"Identification of domain shuffling in closely related prokaryotes"
In order to detect possible targets for diagnostic markers, we want to investigate possible changes in proteins which might enable us to distinguish between closely related bacteria. A prominent example would be different strains of E. coli, where some are harmless, but others causing severe illness. The trivial approach would be to look for unique genes. In addition to this we want to investigate changes in the genome leading to a shuffling in the internal structure of proteins. We will use PFAM domain signatures to define a domain architecture for each protein. For all cases in which this architecture is not trivial (containing more as one domain), we check if this architecture is still detectable in any protein of a closely related species. In addition, we can look for gene fusion events.
The aim is to come up with a list of altered proteins against which we possibly could make specific antibodies which would distinguish two related strains.
We will use following species:
E. coli: standard strain vs.
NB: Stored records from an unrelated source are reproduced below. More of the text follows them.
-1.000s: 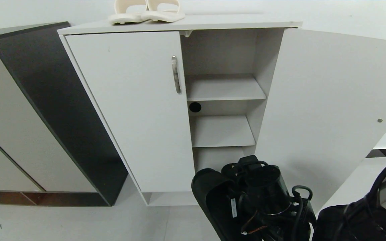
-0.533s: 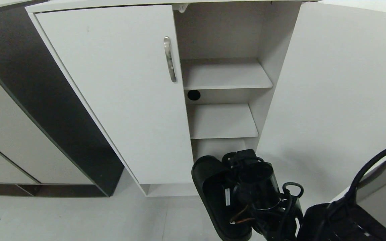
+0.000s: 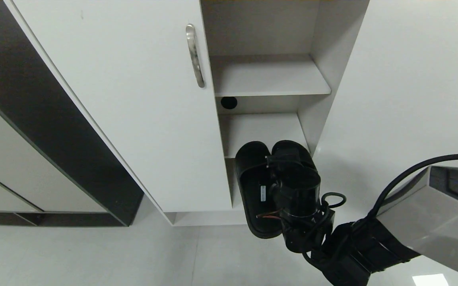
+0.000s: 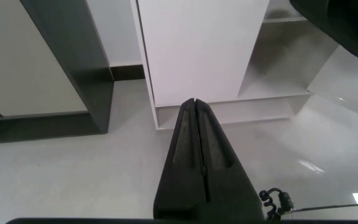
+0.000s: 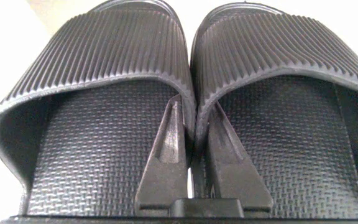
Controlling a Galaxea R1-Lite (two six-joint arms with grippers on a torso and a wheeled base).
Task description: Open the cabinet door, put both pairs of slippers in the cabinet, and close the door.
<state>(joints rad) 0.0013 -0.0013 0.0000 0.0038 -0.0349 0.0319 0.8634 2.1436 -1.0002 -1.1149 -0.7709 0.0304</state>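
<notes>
Slippers (image 3: 251, 174), a black pair, hang side by side in front of the cabinet (image 3: 332, 47), at its open right half, with their toes pointing into it. In the head view the toes overlap the front edge of the cabinet's middle shelf (image 3: 261, 127) and the heels reach down towards its base. We cannot tell whether the toes are already past the cabinet's front.

The right pincer (image 5: 194, 109) carries them. In its wrist view we see one finger inside each slipper, under the ribbed straps. The two fingers are nearly together, squeezing the adjoining inner walls of the pair between them.

The left pincer (image 4: 194, 109) sits low before the cabinet's left door (image 3: 125, 99), above the floor (image 3: 94, 258). Its two fingers are pressed flat against each other with nothing between them.

The cabinet is white. Its left door is closed and bears a metal handle (image 3: 194, 55) along the edge next to the open half. Its right door (image 3: 412, 79) is swung wide, to the right of the compartments. Inside the open half we see an upper shelf (image 3: 268, 75) above the middle shelf. A round dark hole (image 3: 229, 102) sits in the cabinet's back wall between the two shelves, close to the left door's edge. To the left of the cabinet stands a second unit (image 3: 54, 119) with a dark side panel and a pale front.
</notes>
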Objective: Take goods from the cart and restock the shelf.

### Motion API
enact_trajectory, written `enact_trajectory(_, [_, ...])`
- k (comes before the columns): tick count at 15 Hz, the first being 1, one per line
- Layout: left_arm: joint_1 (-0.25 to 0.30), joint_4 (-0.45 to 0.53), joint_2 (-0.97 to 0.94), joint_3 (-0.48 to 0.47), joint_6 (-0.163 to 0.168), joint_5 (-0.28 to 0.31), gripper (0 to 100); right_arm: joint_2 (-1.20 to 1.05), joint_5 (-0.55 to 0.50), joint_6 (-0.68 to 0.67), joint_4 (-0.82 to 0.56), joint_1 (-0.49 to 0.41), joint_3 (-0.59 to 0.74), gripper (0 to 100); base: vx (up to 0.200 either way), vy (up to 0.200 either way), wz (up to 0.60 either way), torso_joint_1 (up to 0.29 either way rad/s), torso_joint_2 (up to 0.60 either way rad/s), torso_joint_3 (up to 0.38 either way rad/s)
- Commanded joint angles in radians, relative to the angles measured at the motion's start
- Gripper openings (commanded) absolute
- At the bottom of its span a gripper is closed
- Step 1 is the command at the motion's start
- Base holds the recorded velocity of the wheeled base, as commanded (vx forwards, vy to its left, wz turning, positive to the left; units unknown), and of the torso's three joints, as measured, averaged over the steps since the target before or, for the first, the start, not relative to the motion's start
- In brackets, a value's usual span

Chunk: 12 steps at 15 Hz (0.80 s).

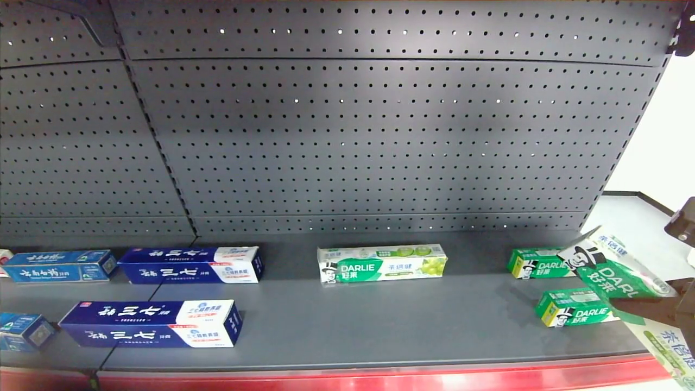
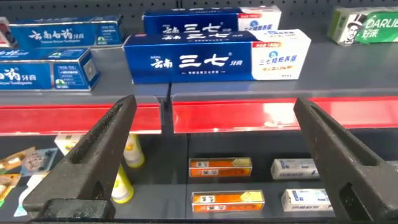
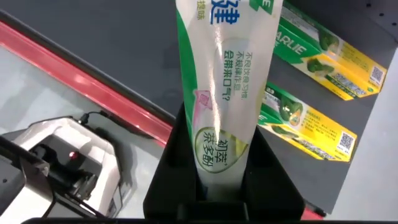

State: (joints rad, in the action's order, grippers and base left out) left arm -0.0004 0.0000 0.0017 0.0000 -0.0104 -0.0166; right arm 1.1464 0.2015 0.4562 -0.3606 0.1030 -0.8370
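Pale floor (image 1: 635,228), white wall (image 1: 665,136)

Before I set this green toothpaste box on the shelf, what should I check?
1. Grip: right gripper shut on the held green box: ok.
2. Landing spot: bare shelf left of the rear green box and front green box: ok.
3. Held green box level with the shelf: tilted, not ok.
4. Gap between held box and those two boxes: cannot tell.
5. Left gripper open, empty, facing the blue boxes' end: ok.
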Motion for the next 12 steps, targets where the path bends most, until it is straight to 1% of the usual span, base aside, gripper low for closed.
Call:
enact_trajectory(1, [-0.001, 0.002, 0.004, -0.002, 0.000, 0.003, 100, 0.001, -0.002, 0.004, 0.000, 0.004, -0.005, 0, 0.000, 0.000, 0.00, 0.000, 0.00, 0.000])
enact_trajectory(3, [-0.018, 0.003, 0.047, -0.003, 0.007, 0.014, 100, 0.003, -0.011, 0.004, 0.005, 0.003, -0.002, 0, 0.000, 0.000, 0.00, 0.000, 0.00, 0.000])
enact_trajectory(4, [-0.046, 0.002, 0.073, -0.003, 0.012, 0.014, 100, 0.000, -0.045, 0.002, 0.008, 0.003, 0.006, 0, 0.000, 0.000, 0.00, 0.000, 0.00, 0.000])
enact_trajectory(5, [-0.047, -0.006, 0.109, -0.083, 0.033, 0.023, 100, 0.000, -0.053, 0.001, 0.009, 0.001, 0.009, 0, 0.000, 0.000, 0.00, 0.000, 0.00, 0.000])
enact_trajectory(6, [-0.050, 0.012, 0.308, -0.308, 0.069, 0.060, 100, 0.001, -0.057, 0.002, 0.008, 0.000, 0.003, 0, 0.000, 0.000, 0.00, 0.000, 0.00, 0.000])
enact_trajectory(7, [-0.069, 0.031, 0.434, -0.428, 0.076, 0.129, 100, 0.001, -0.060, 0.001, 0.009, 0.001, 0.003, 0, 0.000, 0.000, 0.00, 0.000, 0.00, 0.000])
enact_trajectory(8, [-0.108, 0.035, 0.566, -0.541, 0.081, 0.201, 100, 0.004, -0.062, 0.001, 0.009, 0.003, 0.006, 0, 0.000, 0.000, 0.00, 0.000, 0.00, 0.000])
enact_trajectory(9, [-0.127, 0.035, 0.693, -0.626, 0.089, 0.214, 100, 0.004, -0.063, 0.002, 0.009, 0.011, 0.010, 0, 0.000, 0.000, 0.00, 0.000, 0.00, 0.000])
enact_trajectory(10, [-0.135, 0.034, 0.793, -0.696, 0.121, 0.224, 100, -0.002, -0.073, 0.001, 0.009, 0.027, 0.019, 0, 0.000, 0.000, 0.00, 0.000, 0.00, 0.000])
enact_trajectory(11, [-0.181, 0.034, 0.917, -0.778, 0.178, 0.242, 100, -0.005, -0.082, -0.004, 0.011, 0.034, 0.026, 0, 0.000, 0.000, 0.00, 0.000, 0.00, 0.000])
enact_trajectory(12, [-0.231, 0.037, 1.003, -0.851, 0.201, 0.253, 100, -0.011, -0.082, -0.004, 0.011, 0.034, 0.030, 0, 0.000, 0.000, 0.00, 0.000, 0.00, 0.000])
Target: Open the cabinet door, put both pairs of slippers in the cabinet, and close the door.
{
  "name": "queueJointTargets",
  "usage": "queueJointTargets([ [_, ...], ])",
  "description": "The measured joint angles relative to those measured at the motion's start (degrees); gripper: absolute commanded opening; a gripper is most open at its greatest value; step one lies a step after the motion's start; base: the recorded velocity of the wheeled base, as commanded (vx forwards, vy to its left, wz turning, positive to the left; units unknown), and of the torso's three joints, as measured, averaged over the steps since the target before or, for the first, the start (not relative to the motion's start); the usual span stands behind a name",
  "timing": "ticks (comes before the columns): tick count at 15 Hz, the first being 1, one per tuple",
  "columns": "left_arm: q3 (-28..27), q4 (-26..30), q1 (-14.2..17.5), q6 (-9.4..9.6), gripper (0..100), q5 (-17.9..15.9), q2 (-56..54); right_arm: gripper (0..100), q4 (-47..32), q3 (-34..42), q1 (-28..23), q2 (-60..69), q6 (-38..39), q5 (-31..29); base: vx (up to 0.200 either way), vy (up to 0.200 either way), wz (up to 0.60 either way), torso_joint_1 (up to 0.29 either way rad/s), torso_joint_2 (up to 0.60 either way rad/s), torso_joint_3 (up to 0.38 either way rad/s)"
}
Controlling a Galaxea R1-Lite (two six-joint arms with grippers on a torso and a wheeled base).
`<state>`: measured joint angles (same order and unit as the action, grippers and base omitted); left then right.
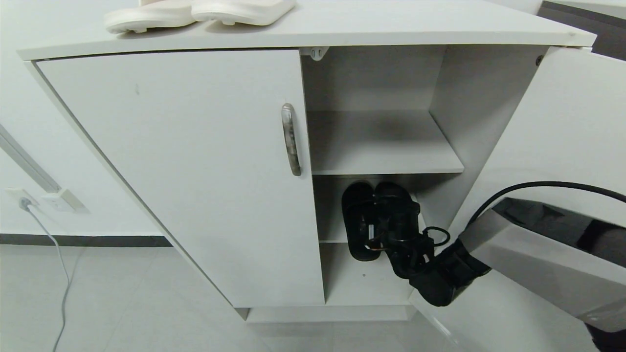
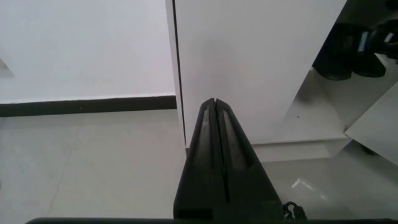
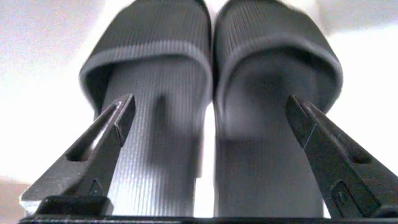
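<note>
A pair of black slippers lies side by side on the lower shelf of the white cabinet, heels sticking out past the shelf's front edge. My right gripper is at those heels, open, one finger on each outer side of the black slippers. A pair of white slippers rests on the cabinet top. My left gripper is shut on nothing, low over the floor in front of the closed left door. From there the black slippers show in the open compartment.
The right cabinet door stands swung open beside my right arm. The left door with its metal handle is closed. The upper shelf is bare. A wall socket and cable are at the far left, above tiled floor.
</note>
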<state>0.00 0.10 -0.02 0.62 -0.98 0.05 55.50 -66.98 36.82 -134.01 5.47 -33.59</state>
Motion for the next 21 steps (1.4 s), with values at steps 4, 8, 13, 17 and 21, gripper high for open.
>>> queueJointTargets([
  [4,0.0,0.0,0.0,0.06,0,0.0,0.0,100,8.5,19.6,4.6,8.9,0.2,-1.5,0.000,0.000,0.00,0.000,0.00,0.000],
  [8,0.0,0.0,0.0,0.09,0,-0.1,0.0,100,16.7,31.9,7.9,14.8,-0.4,-1.7,0.000,0.000,0.00,0.000,0.00,0.000],
  [13,0.0,0.0,0.0,0.06,0,-0.1,0.0,100,16.6,32.9,9.3,16.2,-0.5,-1.8,-0.120,0.000,0.00,0.004,0.00,0.002],
  [17,0.0,0.0,0.0,0.02,0,0.0,0.0,100,16.6,33.1,9.7,16.2,-0.5,-1.8,-0.200,0.000,0.00,0.001,0.00,0.001],
  [21,0.0,0.0,0.0,-0.07,0,0.0,0.0,100,16.7,33.3,9.8,16.2,-0.4,-1.8,0.000,0.000,0.00,0.000,0.00,0.000],
])
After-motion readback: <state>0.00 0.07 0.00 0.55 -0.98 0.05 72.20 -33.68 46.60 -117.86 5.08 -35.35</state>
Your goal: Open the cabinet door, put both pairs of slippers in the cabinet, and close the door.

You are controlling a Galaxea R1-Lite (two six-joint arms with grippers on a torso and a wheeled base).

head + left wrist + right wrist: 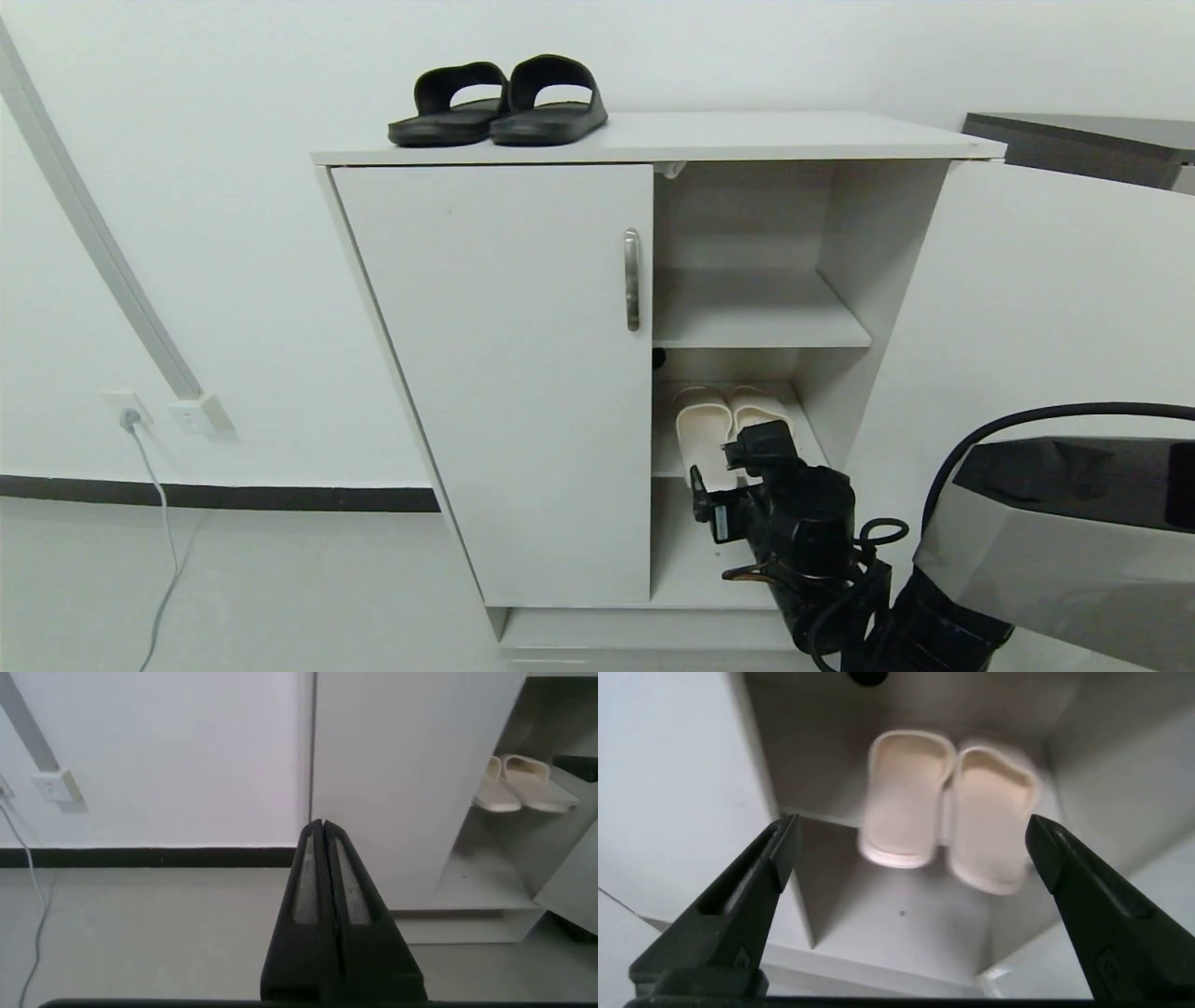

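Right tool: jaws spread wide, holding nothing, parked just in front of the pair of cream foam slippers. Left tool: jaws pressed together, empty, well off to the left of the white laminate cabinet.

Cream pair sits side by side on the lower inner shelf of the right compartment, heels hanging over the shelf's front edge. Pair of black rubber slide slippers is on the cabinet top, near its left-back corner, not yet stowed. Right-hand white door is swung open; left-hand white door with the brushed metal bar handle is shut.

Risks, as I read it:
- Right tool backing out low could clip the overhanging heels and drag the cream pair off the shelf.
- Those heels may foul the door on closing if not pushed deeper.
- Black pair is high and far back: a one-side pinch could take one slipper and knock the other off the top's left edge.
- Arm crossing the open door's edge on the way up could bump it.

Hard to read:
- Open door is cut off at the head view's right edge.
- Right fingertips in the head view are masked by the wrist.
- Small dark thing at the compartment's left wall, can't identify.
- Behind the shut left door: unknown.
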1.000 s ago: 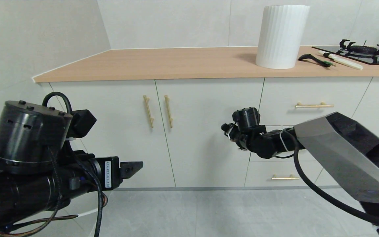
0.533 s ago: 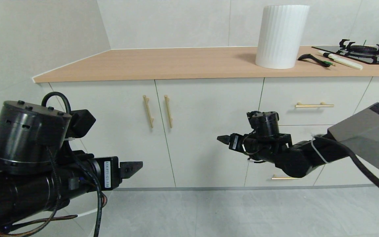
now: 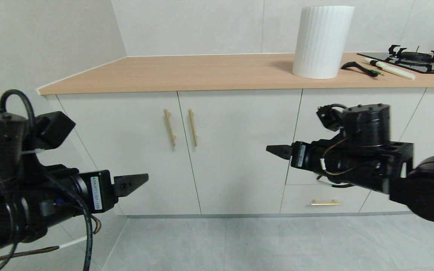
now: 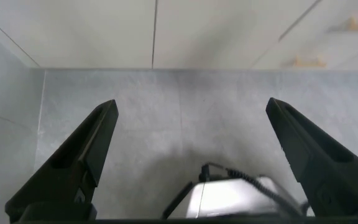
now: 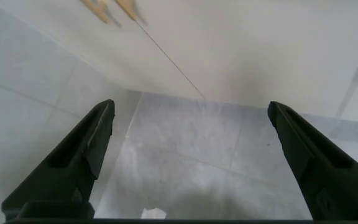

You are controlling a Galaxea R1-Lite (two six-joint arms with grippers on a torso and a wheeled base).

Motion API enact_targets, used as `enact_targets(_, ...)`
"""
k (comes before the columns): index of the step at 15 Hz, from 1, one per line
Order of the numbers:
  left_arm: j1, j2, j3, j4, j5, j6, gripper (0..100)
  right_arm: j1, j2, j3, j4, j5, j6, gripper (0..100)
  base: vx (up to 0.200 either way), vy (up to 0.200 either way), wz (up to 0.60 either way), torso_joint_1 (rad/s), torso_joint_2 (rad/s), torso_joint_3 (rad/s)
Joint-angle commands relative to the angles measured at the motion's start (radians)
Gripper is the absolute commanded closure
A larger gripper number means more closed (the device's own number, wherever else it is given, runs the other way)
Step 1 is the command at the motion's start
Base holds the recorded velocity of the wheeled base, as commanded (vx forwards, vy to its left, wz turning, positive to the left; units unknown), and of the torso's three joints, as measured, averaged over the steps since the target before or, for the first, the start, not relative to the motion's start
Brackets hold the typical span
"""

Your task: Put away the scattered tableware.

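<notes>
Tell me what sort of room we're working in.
Most likely a home-style kitchen: a long light wooden countertop, a black glass gas hob at its right end, and pale cabinet doors with slim brass handles underneath.

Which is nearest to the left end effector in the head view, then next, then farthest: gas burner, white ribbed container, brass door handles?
1. brass door handles, on the cabinet front just ahead of the left end effector.
2. white ribbed container, up on the counter, toward the right.
3. gas burner, at the counter's far right end.
</notes>
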Motion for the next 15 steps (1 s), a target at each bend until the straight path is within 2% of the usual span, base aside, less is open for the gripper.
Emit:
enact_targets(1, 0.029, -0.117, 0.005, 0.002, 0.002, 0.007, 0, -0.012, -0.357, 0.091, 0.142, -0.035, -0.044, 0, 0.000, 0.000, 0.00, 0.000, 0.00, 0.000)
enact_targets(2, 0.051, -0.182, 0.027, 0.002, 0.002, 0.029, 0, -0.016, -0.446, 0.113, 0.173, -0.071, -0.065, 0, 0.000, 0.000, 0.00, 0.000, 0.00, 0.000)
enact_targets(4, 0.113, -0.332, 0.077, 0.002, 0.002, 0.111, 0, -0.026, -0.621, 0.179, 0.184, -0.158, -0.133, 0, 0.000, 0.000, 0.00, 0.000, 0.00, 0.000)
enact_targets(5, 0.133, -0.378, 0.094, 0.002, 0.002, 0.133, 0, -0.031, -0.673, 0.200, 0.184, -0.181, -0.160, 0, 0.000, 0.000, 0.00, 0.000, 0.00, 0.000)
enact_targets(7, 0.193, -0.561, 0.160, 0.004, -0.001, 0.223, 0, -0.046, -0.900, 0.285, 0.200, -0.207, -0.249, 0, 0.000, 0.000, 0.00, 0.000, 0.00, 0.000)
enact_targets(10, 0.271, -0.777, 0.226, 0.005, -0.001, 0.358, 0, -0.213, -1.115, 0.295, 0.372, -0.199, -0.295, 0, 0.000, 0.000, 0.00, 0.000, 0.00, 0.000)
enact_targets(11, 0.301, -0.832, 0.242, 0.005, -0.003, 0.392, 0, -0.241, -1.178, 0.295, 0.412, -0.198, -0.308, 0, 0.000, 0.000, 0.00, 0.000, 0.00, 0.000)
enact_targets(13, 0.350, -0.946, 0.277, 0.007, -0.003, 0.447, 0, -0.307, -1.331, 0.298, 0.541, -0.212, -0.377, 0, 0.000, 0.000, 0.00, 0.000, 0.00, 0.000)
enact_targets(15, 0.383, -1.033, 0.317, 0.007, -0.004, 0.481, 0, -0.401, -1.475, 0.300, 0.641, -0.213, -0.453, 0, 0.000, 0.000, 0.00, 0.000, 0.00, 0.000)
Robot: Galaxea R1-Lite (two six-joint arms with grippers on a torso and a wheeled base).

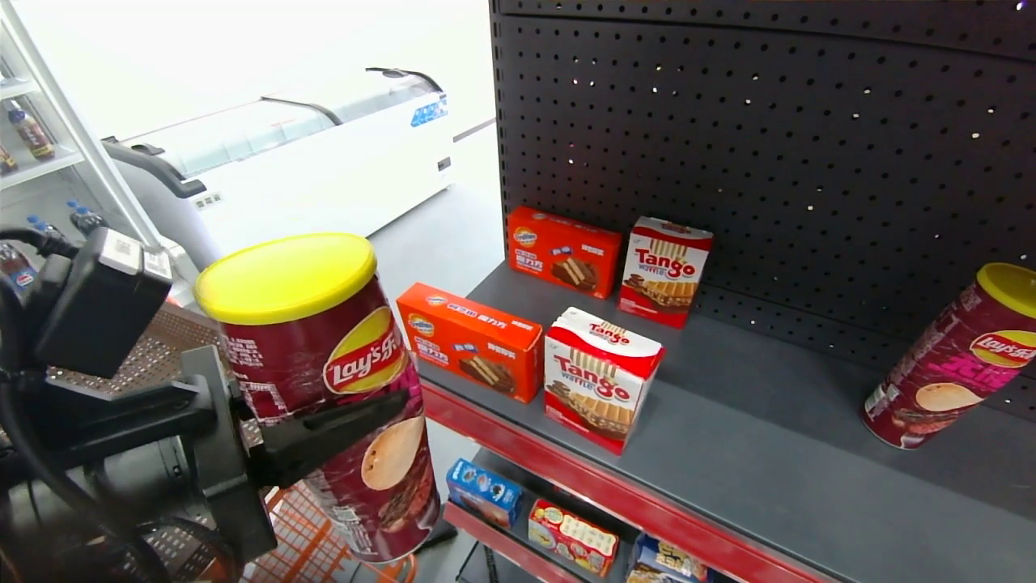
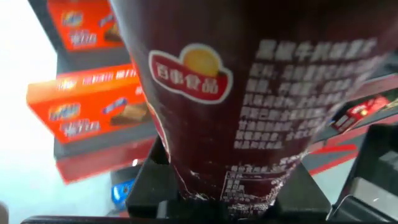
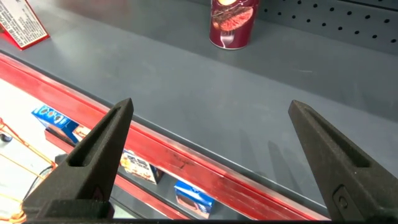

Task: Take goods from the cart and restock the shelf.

EHEC strain, EPEC vs. EHEC strain
Staphylococcus aureus: multi-resistant (MRSA) vs. normal
"Yeast genome Variation and phenotype"
In this project, we will investigate the relationship between genome re-arrangements and phenotype (here: the ability to grow under a certain condition). Firs, we will compare our in-house data against a public available data-set of growth rates in different conditions and determine if it provides the same or different information on the relationship yeast-strain~growth-rate (by e.g a plot). Then we will try to correlate single re-arrangements with growth using R to hunt for influential mutations which might explain different growth in different conditions to some extend. The data for the re-arrangements is also generated in-house and will be provided.
"Intrinsic epitope prediction"
In a very old approach of Kolaskar and Tongaonkar (1990), B-cell antibody epitopes are predicted using amino-acid propensities. We would like to know if these relate to structural features (like not being disordered but part of a secondary structure element). For this, we compute epitope predictions for a large set of sequences. Then we perform a secondary structure and disorder prediction and try to correlate both with the epitope prediction. If we can then correlate epitope regions with e.g. secondary structure elements, then the method captures some secondary structure features. This will help to answer the question if adding secondary structure prediction to an epitope finding algorithm could be beneficial or redundant.